• **Assigned task**:
Please set down every entry again exactly as it stands, without the pictures.

• **Record set**:
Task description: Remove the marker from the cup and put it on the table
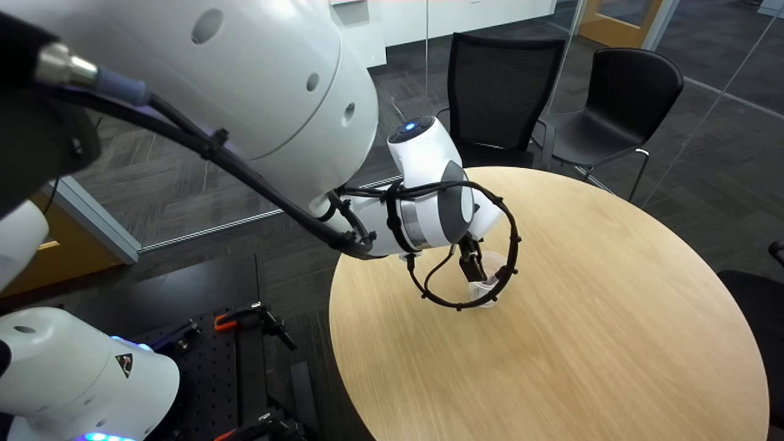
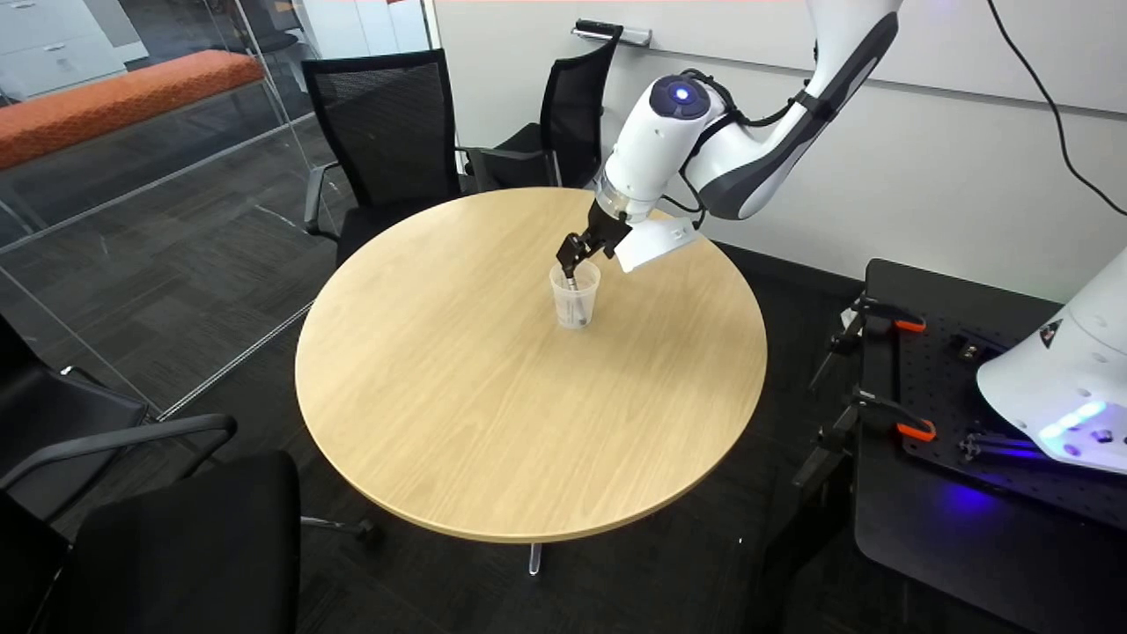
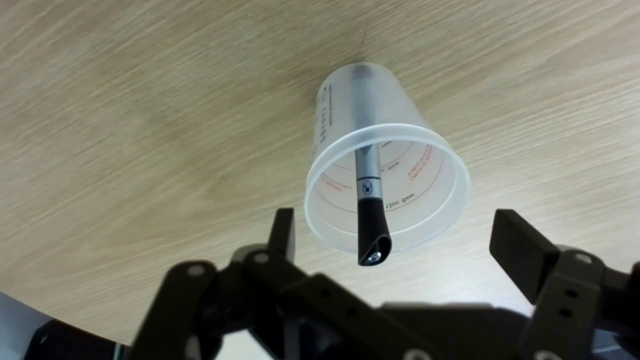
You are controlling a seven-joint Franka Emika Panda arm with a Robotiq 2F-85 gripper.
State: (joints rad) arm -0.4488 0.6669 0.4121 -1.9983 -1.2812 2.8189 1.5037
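Note:
The cup is a translucent white plastic cup, upright on the pale round table (image 2: pixel 493 396). It shows in both exterior views (image 1: pixel 483 295) (image 2: pixel 588 298) and in the wrist view (image 3: pixel 336 112). The marker (image 3: pixel 370 210) has a silver body and a black slanted end. It leans inside the cup with its black end sticking out past the rim toward my gripper. My gripper (image 3: pixel 395 235) is open, its fingers apart on either side of the marker's end and touching nothing visible. In an exterior view the gripper (image 2: pixel 577 253) is just above the cup rim, partly hiding the marker's top.
Black chairs (image 1: pixel 505 92) (image 2: pixel 383 132) stand around the table. The robot's looping black cable (image 1: pixel 516 239) hangs beside the gripper and cup. The robot base stands on a black stand (image 2: pixel 924 519) apart from the table.

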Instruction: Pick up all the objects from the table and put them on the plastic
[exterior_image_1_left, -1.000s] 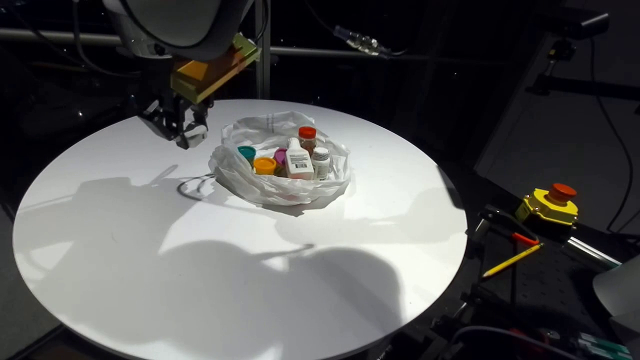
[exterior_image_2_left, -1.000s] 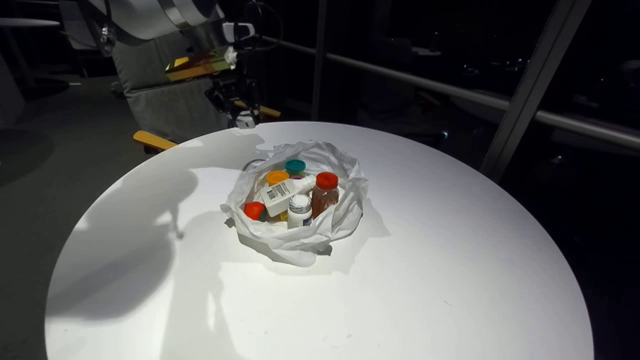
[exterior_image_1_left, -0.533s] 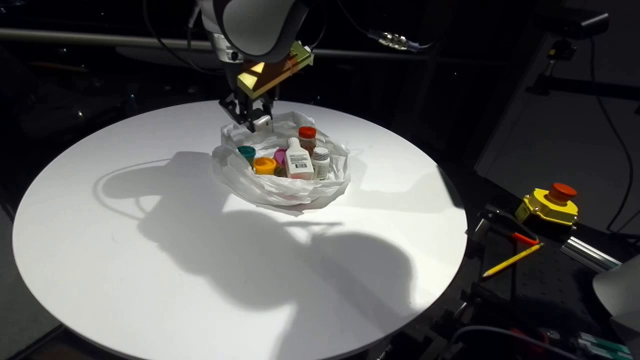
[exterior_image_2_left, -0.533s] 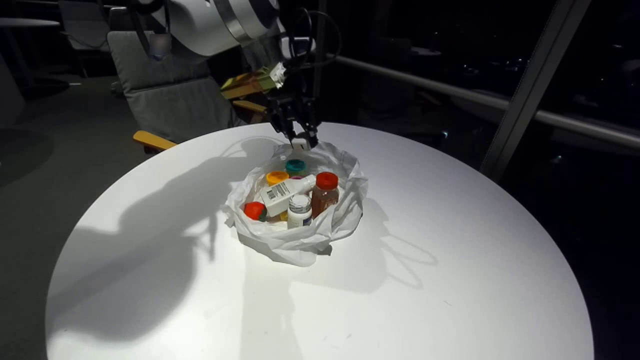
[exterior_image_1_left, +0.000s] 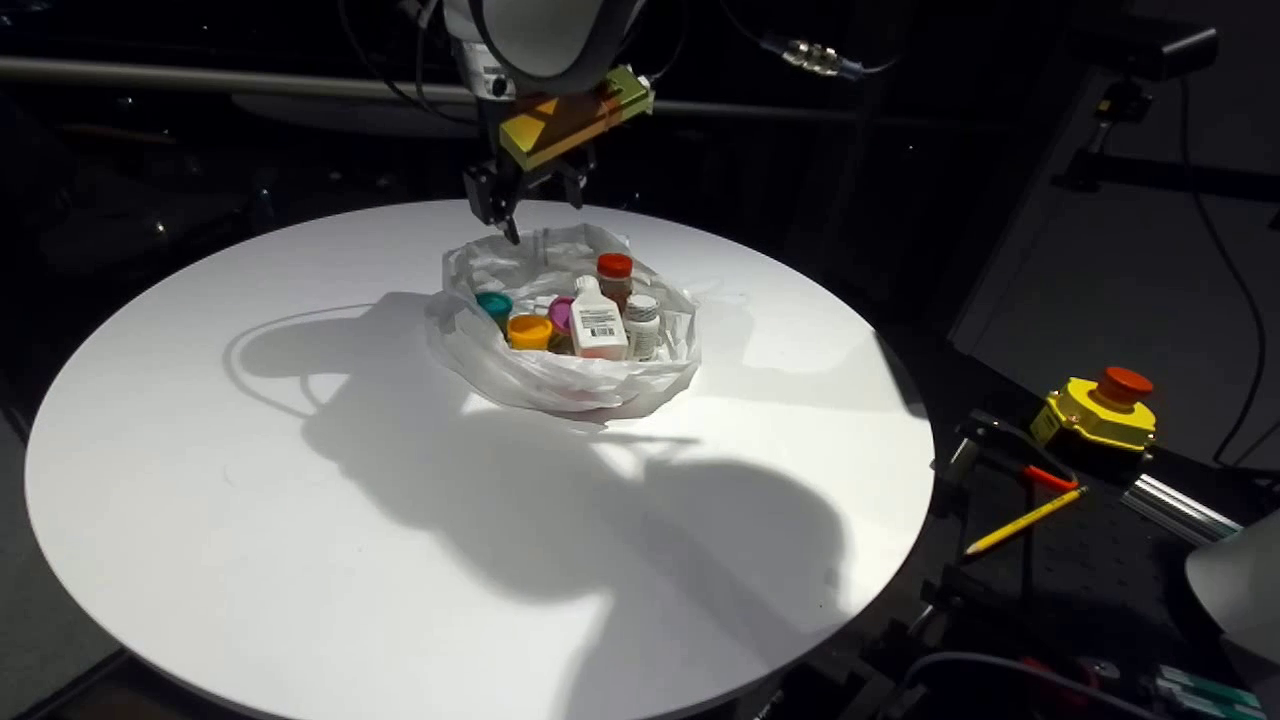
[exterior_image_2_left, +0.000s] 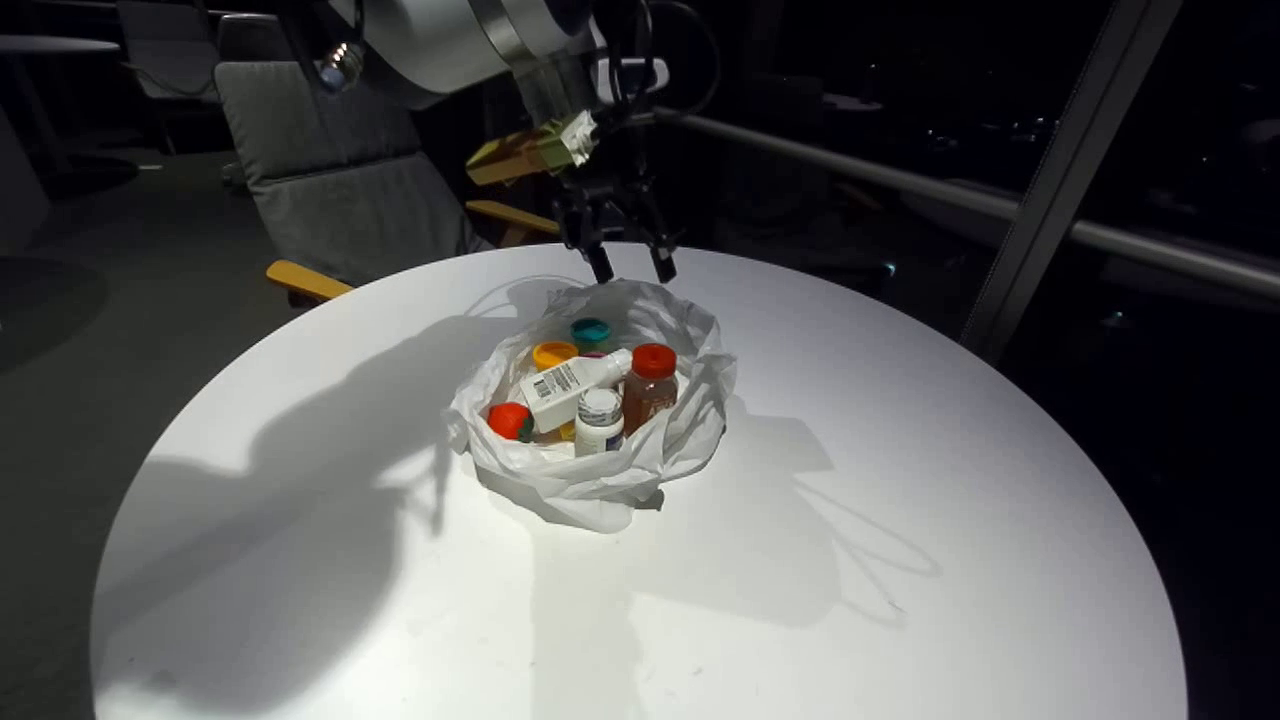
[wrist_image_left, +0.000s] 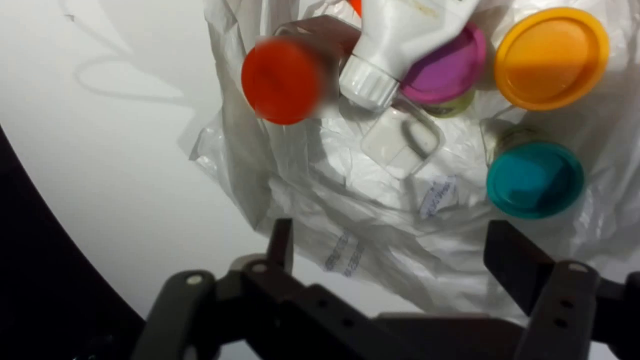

• **Answer to this exercise**:
Task description: Remove the marker from the cup and put it on the table
You are controlling a seven-joint Franka Emika Panda arm with a Robotiq 2F-85 gripper.
State: (joints rad) arm -0.4488 0.6669 0.4121 -1.9983 -1.2812 2.8189 1.5037
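Note:
The cup is a translucent white plastic cup, upright on the pale round table (image 2: pixel 493 396). It shows in both exterior views (image 1: pixel 483 295) (image 2: pixel 588 298) and in the wrist view (image 3: pixel 336 112). The marker (image 3: pixel 370 210) has a silver body and a black slanted end. It leans inside the cup with its black end sticking out past the rim toward my gripper. My gripper (image 3: pixel 395 235) is open, its fingers apart on either side of the marker's end and touching nothing visible. In an exterior view the gripper (image 2: pixel 577 253) is just above the cup rim, partly hiding the marker's top.
Black chairs (image 1: pixel 505 92) (image 2: pixel 383 132) stand around the table. The robot's looping black cable (image 1: pixel 516 239) hangs beside the gripper and cup. The robot base stands on a black stand (image 2: pixel 924 519) apart from the table.
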
Instruction: Pick up all the objects from the table and put them on the plastic
[exterior_image_1_left, -1.000s] 
[exterior_image_2_left, -1.000s] 
[exterior_image_1_left, -0.533s] 
[exterior_image_2_left, -0.533s] 
[exterior_image_1_left, +0.000s] 
[exterior_image_2_left, +0.000s] 
[wrist_image_left, +0.000s] 

The exercise asks for nothing more than this.